• PROBLEM STATEMENT
Leave every image behind and restate the data word for word.

• DATA BELOW
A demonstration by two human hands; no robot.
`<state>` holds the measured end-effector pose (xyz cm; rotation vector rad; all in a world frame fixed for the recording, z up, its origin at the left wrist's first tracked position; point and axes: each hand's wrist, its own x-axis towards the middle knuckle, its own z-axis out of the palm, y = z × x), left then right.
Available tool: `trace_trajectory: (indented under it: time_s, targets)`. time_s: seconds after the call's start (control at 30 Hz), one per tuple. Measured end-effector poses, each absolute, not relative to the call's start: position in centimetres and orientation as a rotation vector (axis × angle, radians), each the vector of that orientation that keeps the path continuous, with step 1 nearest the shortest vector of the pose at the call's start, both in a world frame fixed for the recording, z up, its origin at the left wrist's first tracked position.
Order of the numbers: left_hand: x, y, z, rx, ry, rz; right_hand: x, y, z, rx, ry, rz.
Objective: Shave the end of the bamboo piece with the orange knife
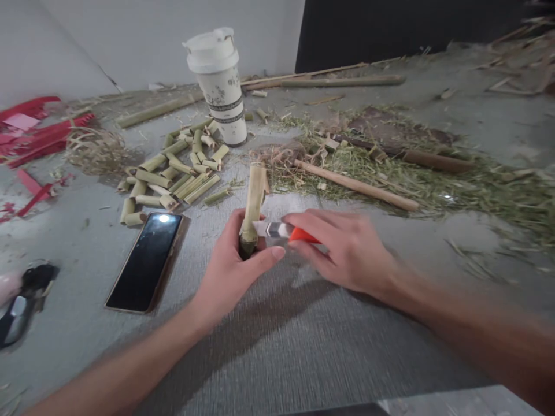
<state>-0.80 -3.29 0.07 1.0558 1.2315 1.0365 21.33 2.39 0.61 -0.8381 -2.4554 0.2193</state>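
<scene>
- The left hand point(236, 260) gripped the lower end of a bamboo stalk piece point(254, 199), standing upright on the grey table point(303, 346).
- The right hand point(342, 248) clasped an orange utility knife point(286, 231), blade against the stalk.
- Cut bamboo segments point(173, 173), a phone point(145, 261) and a lidded cup point(221, 84) lay beyond, before a white wall point(143, 34).

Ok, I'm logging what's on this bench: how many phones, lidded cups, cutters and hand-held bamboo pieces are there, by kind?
phone: 1
lidded cup: 1
cutter, held in the right hand: 1
bamboo piece, held upright in the left hand: 1
Total: 4
</scene>
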Motion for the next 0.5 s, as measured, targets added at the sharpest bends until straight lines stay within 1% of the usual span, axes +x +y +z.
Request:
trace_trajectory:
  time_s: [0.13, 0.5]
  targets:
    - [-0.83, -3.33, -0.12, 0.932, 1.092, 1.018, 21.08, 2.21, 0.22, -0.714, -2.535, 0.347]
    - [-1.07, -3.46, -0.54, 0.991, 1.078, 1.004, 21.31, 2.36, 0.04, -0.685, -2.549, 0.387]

• YOUR RESPONSE
A demonstration by two human hands; no robot.
`<state>` holds the measured end-effector pose (xyz cm; rotation vector rad; all in a world frame fixed for the recording, z up, its origin at the left wrist's first tracked position; point and axes: each hand's wrist, its own x-axis towards the middle knuckle, its own z-axis out of the palm, y = z × x), left then right.
Available tool: `trace_trajectory: (indented under it: time_s, targets)`. time_s: seconds after the call's start (control at 30 Hz), one per tuple. Measured end-effector poses, each absolute, not relative to the call's start: position in centimetres and orientation as a rotation vector (axis × angle, radians), each the vector of that orientation that keeps the path continuous, with step 1 nearest the shortest vector of the pose at the call's start, both in a world frame fixed for the recording, z up, its origin at the left wrist's first tracked position.
Order of the numbers: left_hand: x, y, z, rx, ry, rz; right_hand: x, y, z, rx, ry, rz.
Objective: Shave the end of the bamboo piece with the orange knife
<state>-0.80 -3.29 0.07 1.0558 1.2315 1.0365 21.33 2.39 0.61 -0.8381 -2.4554 0.2193</state>
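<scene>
- The left hand point(236, 260) gripped the lower end of a bamboo stalk piece point(254, 199), standing upright on the grey table point(303, 346).
- The right hand point(342, 248) clasped an orange utility knife point(286, 231), blade against the stalk.
- Cut bamboo segments point(173, 173), a phone point(145, 261) and a lidded cup point(221, 84) lay beyond, before a white wall point(143, 34).

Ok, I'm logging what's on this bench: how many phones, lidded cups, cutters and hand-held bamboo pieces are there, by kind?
phone: 1
lidded cup: 1
cutter, held in the right hand: 1
bamboo piece, held upright in the left hand: 1
Total: 4
</scene>
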Motion for the next 0.5 s, as measured, targets added at the sharpest bends until straight lines stay within 1% of the usual span, axes +x +y +z.
Request:
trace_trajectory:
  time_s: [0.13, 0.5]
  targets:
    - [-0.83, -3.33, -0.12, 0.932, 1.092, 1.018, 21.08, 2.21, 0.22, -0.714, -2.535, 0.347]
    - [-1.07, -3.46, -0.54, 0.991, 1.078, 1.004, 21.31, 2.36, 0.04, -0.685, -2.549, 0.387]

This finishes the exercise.